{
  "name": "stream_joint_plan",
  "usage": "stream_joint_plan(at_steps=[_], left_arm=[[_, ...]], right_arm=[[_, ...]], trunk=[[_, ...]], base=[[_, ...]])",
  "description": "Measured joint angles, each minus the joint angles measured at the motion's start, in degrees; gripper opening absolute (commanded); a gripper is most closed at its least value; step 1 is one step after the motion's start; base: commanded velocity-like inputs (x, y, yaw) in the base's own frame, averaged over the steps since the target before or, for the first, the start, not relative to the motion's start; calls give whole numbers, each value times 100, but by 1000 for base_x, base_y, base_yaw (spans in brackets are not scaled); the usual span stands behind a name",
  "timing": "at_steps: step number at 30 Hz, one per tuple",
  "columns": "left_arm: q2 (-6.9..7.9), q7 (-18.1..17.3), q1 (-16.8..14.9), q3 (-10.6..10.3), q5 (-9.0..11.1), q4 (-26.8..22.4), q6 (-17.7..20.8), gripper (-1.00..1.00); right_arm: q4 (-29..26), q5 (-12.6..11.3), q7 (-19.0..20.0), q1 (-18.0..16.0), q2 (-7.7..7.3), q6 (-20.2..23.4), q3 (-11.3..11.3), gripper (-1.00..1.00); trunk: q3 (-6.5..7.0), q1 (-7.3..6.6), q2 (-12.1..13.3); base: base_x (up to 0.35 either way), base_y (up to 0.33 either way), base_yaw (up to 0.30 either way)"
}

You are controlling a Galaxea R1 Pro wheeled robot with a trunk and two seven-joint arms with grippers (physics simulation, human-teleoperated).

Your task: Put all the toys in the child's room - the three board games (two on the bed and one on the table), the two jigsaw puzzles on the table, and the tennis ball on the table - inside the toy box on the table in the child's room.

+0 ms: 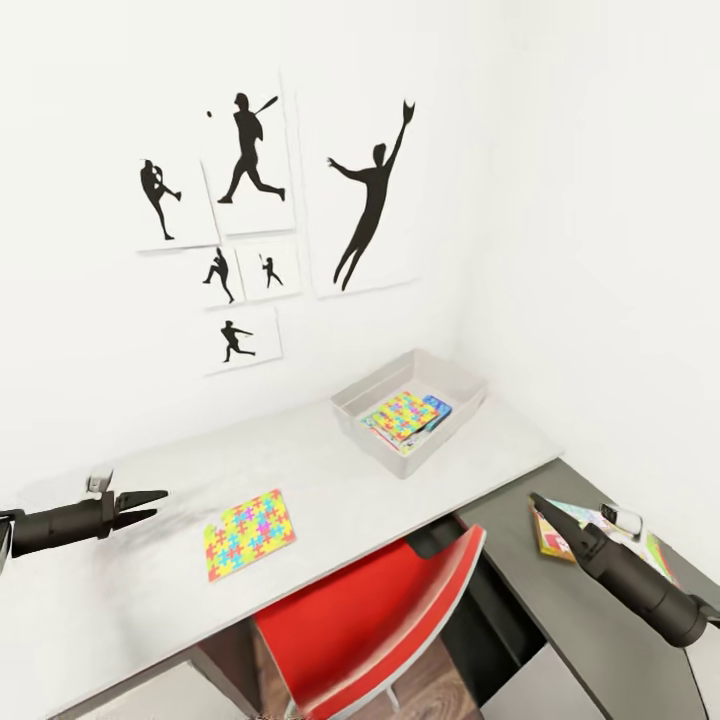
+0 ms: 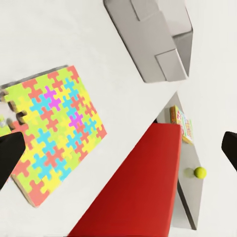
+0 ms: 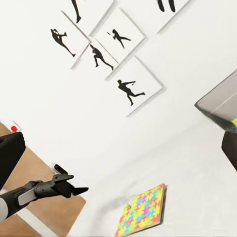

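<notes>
White-walled corner of the child's room, hung with black baseball silhouettes [image 1: 250,150]. Below them, the long pale table [image 1: 330,470], pushed into the corner. To the right and lower, a dark-grey side unit [image 1: 520,590]. Tucked in at the table's front, a red chair [image 1: 380,610].

At the table's far end, the toy box [image 1: 455,385]: set close to the corner, open-topped, low walls sloping outward, so easy to drop flat things into from above. Holds a boxed jigsaw puzzle [image 1: 400,412] lying on top, with a blue-cornered board [image 1: 436,405] poking out beneath, probably a board game. Cannot make out anything deeper.

Nearer, and well apart from the box, the loose jigsaw puzzle [image 1: 250,533]: flat on the bare tabletop near the front edge, within the left arm's side of the table. Probably next to go in. Thin and flush to the surface, so likely calls for a pinch at one edge or a slide toward the table's lip.

On the side unit, a printed board [image 1: 552,540] just beside the right arm, and further along the tennis ball [image 2: 200,172], small and yellow-green.

Left gripper [image 1: 155,505]: hovers over the table near the loose jigsaw puzzle, fingers parted, holding nothing. Right gripper [image 1: 540,503]: hangs over the side unit, fingers spread wide in its wrist view, likewise empty.
</notes>
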Motion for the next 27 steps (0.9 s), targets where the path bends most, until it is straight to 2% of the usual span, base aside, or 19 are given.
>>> stream_joint_plan(at_steps=[12, 27], left_arm=[[13, 0, 0, 13, 1, -1, 1, 100], [23, 0, 0, 14, 1, -1, 1, 100]], right_arm=[[0, 0, -3, 0, 2, 0, 15, 100], [-1, 0, -17, -4, 0, -2, 156, 100]], trunk=[[-29, 2, 0], [-62, 0, 0]], base=[[-64, 41, 274], [-59, 68, 276]])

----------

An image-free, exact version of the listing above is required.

{
  "name": "stream_joint_plan",
  "usage": "stream_joint_plan(at_steps=[_], left_arm=[[_, ...]], right_arm=[[_, ...]], trunk=[[_, ...]], base=[[_, ...]])",
  "description": "Measured joint angles, each minus the joint angles measured at the motion's start, in degrees; gripper opening absolute (commanded); a gripper is most closed at its least value; step 1 is one step after the motion's start; base: commanded velocity-like inputs (x, y, yaw) in the base's own frame, averaged over the steps since the target before or, for the first, the start, not relative to the motion's start; calls give whole numbers, each value times 100, but by 1000 for base_x, base_y, base_yaw (spans in brackets are not scaled); the usual span stands behind a name",
  "timing": "at_steps: step number at 30 Hz, one per tuple",
  "columns": "left_arm: q2 (-6.9..7.9), q7 (-18.1..17.3), q1 (-16.8..14.9), q3 (-10.6..10.3), q5 (-9.0..11.1), q4 (-26.8..22.4), q6 (-17.7..20.8), gripper (-1.00..1.00); right_arm: q4 (-29..26), q5 (-12.6..11.3), q7 (-19.0..20.0), q1 (-18.0..16.0), q2 (-7.7..7.3), q6 (-20.2..23.4), q3 (-11.3..11.3), gripper (-1.00..1.00); trunk: q3 (-6.5..7.0), q1 (-7.3..6.6), q2 (-12.1..13.3); base: base_x (up to 0.35 either way), base_y (up to 0.33 either way), base_yaw (up to 0.30 either way)"
}

You are controlling a Galaxea R1 Pro wheeled robot with a trunk and two seven-joint arms with grippers (physics simulation, human-teleoperated).

Your task: Put all the toys in the child's room - the three board games (two on the bed and one on the table), the two jigsaw puzzles on the table, and the tennis ball on the table - inside the toy box on the table in the child's room.

+0 ms: 
+0 ms: 
+0 ms: 

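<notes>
White-walled corner of the child's room, hung with black baseball silhouettes [image 1: 250,150]. Below them, the long pale table [image 1: 330,470], pushed into the corner. To the right and lower, a dark-grey side unit [image 1: 520,590]. Tucked in at the table's front, a red chair [image 1: 380,610].

At the table's far end, the toy box [image 1: 455,385]: set close to the corner, open-topped, low walls sloping outward, so easy to drop flat things into from above. Holds a boxed jigsaw puzzle [image 1: 400,412] lying on top, with a blue-cornered board [image 1: 436,405] poking out beneath, probably a board game. Cannot make out anything deeper.

Nearer, and well apart from the box, the loose jigsaw puzzle [image 1: 250,533]: flat on the bare tabletop near the front edge, within the left arm's side of the table. Probably next to go in. Thin and flush to the surface, so likely calls for a pinch at one edge or a slide toward the table's lip.

On the side unit, a printed board [image 1: 552,540] just beside the right arm, and further along the tennis ball [image 2: 200,172], small and yellow-green.

Left gripper [image 1: 155,505]: hovers over the table near the loose jigsaw puzzle, fingers parted, holding nothing. Right gripper [image 1: 540,503]: hangs over the side unit, fingers spread wide in its wrist view, likewise empty.
</notes>
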Motion for the next 27 steps (0.9 s), targets where the path bends most, until it is straight to 2% of the usual span, base aside, or 19 are given.
>>> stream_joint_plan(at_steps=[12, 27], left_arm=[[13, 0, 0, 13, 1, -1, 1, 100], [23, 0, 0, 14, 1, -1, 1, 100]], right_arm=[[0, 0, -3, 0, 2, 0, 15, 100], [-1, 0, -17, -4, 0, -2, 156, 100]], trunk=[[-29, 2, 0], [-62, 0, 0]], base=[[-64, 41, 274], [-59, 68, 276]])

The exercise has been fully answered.